**TASK DIRECTIONS:** Only lines with the word "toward" are needed; collect each of them from the listing below.

**GIVEN DATA:**
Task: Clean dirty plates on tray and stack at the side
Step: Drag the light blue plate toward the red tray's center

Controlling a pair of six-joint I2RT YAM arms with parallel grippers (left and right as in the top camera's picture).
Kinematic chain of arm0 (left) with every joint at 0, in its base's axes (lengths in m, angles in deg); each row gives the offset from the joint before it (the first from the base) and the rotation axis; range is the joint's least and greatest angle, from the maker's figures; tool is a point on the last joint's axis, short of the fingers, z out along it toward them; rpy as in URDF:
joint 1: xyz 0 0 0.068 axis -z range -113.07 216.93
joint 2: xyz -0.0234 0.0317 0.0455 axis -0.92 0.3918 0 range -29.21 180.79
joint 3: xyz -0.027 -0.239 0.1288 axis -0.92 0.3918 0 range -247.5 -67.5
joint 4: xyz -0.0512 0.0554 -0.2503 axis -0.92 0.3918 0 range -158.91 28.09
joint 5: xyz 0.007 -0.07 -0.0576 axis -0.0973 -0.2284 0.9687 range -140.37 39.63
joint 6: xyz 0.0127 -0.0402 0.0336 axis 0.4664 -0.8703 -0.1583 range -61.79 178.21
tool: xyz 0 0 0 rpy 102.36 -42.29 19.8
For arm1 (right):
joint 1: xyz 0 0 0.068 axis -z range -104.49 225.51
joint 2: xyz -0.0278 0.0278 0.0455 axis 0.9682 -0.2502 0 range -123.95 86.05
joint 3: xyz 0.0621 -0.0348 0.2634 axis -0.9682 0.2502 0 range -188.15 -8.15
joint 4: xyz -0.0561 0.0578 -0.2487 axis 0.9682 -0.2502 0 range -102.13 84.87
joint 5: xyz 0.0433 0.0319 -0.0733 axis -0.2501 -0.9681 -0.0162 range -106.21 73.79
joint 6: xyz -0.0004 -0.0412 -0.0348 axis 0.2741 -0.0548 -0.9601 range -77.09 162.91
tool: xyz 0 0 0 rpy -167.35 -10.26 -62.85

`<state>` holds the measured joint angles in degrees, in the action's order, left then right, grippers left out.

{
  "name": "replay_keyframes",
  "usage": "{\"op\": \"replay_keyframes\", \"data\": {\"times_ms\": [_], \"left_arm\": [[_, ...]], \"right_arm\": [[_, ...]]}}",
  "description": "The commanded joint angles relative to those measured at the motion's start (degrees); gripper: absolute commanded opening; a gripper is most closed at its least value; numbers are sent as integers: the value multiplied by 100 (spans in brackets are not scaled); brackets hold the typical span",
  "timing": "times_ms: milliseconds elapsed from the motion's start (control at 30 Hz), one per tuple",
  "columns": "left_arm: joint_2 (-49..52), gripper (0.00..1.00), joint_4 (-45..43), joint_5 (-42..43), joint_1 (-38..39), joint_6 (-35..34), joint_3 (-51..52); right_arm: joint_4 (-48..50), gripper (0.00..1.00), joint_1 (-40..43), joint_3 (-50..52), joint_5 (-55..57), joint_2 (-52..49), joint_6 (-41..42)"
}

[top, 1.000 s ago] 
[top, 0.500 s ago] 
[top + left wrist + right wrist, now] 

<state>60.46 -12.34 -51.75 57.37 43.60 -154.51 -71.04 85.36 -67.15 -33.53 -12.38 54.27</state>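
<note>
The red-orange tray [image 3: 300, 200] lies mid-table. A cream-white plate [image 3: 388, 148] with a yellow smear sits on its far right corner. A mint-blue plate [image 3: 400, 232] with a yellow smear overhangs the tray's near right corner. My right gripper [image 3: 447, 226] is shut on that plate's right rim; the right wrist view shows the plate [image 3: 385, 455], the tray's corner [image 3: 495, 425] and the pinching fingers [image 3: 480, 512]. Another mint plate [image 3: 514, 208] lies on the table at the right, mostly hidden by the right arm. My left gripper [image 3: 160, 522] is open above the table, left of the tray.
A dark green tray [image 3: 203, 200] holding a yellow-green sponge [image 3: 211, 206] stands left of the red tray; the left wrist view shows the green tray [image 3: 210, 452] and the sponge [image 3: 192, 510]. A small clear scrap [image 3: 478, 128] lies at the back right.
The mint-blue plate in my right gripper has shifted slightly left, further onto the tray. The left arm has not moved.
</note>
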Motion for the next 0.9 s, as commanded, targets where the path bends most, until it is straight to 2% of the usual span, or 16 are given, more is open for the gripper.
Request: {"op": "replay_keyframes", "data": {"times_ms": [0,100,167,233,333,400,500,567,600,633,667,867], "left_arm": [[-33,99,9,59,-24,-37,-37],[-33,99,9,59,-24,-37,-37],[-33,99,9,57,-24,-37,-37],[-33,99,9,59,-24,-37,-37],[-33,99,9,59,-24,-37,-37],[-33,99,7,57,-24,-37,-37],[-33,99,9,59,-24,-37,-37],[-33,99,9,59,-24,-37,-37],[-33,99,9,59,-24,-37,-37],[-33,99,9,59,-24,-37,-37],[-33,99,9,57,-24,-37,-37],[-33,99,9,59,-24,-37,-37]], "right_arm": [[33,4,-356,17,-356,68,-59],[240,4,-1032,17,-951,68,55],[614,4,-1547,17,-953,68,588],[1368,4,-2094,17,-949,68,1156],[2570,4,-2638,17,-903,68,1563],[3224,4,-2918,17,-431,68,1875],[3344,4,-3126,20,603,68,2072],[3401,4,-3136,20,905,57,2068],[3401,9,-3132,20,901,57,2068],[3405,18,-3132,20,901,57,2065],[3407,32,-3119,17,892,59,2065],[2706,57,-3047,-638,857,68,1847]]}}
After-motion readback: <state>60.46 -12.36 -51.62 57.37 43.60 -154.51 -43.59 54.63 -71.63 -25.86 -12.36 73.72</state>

**RESULT OF THIS EXERCISE:**
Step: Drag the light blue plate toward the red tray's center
Kinematic chain of arm0 (left) with every joint at 0, in its base's axes (lengths in m, angles in deg); each row gives the offset from the joint before it (the first from the base) and the rotation axis; range is the joint's least and greatest angle, from the maker's figures; tool is a point on the last joint's axis, short of the fingers, z out along it toward them; rpy as in URDF:

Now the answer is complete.